Fetuin-A, a hepatic-origin protein, is strongly positively associated with risk of type 2 diabetes in human observational studies, but it is unknown whether this association is causal. We aimed to study the potential causal relation of circulating fetuin-A to risk of type 2 diabetes in a Mendelian randomization study with single nucleotide polymorphisms located in the fetuin-A–encoding AHSG gene. We used data from eight European countries of the European Prospective Investigation into Cancer and Nutrition (EPIC)-InterAct case-cohort study including 10,020 incident cases. Plasma fetuin-A concentration was measured in a subset of 965 subcohort participants and 654 case subjects. A genetic score of the AHSG single nucleotide polymorphisms was strongly associated with fetuin-A (28% explained variation).
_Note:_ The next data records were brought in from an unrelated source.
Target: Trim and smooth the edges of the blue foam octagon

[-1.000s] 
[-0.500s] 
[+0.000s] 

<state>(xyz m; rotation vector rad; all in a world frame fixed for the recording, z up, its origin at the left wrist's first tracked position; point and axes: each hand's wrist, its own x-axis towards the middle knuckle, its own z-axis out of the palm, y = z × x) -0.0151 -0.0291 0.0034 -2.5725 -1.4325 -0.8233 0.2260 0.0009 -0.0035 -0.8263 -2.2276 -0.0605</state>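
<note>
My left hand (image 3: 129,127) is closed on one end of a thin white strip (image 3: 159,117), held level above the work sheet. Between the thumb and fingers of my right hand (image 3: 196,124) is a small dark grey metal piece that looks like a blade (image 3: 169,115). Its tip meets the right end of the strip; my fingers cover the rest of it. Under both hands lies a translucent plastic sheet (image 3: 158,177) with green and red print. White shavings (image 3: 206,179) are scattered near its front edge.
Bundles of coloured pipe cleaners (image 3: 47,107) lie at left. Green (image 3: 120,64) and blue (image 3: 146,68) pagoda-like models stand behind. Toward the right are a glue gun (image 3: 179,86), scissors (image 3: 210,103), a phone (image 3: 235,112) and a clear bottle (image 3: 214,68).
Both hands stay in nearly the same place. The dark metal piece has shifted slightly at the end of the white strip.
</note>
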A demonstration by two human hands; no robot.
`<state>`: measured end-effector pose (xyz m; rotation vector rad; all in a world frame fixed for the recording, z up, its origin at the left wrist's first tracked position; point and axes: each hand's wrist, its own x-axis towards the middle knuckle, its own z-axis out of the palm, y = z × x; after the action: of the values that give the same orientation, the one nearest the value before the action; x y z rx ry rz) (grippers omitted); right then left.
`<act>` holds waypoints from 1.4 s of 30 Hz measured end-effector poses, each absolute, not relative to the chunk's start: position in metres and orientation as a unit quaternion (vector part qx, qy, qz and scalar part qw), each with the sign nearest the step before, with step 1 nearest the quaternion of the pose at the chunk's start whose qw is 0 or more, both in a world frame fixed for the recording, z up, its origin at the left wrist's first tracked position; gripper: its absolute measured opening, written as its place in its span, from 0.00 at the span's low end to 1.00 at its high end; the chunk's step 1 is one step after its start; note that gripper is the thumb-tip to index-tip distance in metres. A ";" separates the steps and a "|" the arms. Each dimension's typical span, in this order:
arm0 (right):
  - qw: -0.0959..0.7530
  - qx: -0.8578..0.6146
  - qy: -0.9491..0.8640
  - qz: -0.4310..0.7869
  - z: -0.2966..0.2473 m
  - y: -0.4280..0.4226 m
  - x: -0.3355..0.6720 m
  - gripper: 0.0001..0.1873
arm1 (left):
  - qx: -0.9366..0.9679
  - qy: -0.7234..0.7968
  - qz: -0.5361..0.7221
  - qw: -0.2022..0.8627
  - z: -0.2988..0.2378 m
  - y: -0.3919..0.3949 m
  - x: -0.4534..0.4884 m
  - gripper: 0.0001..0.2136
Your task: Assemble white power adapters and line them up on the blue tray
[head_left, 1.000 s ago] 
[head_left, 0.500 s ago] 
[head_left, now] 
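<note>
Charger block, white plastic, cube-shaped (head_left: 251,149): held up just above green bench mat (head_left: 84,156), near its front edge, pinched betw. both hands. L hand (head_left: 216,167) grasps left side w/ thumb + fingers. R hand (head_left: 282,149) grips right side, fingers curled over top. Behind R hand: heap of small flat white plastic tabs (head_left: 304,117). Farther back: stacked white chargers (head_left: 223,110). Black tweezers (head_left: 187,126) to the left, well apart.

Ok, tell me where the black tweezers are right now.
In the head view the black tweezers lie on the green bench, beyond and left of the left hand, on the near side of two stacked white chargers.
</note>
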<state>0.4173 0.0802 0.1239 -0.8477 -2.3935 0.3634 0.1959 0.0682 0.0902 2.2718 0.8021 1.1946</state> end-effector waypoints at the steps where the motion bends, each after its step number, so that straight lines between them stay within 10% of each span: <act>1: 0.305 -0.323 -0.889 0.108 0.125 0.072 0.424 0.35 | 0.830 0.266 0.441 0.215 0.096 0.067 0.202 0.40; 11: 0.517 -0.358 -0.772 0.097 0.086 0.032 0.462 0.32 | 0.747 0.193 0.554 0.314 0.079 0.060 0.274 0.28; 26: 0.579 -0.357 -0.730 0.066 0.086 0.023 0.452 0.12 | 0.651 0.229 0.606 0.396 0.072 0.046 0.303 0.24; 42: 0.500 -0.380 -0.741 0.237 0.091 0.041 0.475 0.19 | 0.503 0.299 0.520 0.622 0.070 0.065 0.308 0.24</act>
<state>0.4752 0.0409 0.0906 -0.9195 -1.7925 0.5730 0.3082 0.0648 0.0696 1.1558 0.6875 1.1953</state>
Using the genetic score as instrumental variable of fetuin-A, we observed no significant association of a 50 µg/mL higher fetuin-A concentration with diabetes risk (hazard ratio 1.02 [95% CI 0.97, 1.07]). Combining our results with those from the DIAbetes Genetics Replication And Meta-analysis (DIAGRAM) consortium (12,171 case subjects) also did not suggest a clear significant relation of fetuin-A with diabetes risk. In conclusion, although there is mechanistic evidence for an effect of fetuin-A on insulin sensitivity and secretion, this study does not support a strong, relevant relationship between circulating fetuin-A and diabetes risk in the general population.